▸ **Input data**:

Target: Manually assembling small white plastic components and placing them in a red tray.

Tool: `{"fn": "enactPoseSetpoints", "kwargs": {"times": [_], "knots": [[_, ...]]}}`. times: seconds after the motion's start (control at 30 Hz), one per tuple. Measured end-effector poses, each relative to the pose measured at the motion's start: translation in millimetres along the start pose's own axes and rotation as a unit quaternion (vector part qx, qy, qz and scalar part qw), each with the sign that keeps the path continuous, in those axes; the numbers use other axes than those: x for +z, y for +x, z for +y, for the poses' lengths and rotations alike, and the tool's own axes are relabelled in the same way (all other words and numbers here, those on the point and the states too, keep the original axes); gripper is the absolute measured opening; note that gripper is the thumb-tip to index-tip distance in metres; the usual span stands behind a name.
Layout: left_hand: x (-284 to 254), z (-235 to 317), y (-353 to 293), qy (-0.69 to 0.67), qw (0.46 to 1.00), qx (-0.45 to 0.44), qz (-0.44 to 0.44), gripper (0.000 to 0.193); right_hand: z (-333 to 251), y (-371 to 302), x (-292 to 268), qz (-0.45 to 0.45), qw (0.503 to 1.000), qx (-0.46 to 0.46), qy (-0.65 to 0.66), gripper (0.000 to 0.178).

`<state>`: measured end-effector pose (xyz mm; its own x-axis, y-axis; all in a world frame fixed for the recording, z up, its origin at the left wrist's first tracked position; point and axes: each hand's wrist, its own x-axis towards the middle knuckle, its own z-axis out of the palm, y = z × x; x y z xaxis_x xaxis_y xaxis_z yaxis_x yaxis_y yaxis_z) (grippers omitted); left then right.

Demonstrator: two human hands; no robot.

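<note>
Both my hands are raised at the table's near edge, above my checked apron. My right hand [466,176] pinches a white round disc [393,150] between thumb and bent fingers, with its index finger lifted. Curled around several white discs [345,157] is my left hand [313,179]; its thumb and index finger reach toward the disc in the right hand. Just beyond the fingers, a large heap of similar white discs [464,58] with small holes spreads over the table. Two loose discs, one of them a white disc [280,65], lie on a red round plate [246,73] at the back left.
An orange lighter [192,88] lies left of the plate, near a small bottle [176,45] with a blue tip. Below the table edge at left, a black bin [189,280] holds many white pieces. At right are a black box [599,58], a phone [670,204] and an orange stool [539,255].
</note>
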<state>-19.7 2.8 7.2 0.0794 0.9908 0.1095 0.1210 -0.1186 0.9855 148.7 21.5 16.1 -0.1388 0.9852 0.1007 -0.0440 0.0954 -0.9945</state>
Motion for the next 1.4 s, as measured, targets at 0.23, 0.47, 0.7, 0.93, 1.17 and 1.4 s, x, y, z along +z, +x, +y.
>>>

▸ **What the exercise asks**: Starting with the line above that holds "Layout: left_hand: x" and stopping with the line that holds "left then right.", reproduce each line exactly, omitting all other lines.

▸ **Result**:
Layout: left_hand: x (-284 to 254), z (-235 to 317), y (-353 to 293), qy (-0.69 to 0.67), qw (0.46 to 1.00), qx (-0.45 to 0.44), qz (-0.44 to 0.44), gripper (0.000 to 0.193); right_hand: z (-333 to 251), y (-371 to 302), x (-292 to 268), qz (-0.45 to 0.45), qw (0.503 to 1.000), qx (-0.46 to 0.46), qy (-0.65 to 0.66), gripper (0.000 to 0.178).

`<state>`: measured end-effector pose (xyz mm; its own x-axis, y-axis; all in a world frame fixed for the recording, z up, its origin at the left wrist's first tracked position; point and axes: each hand's wrist, its own x-axis towards the middle knuckle, its own z-axis out of the palm, y = z × x; x y z xaxis_x xaxis_y xaxis_z yaxis_x yaxis_y yaxis_z) (grippers omitted); left then right.

What this exercise required is now done.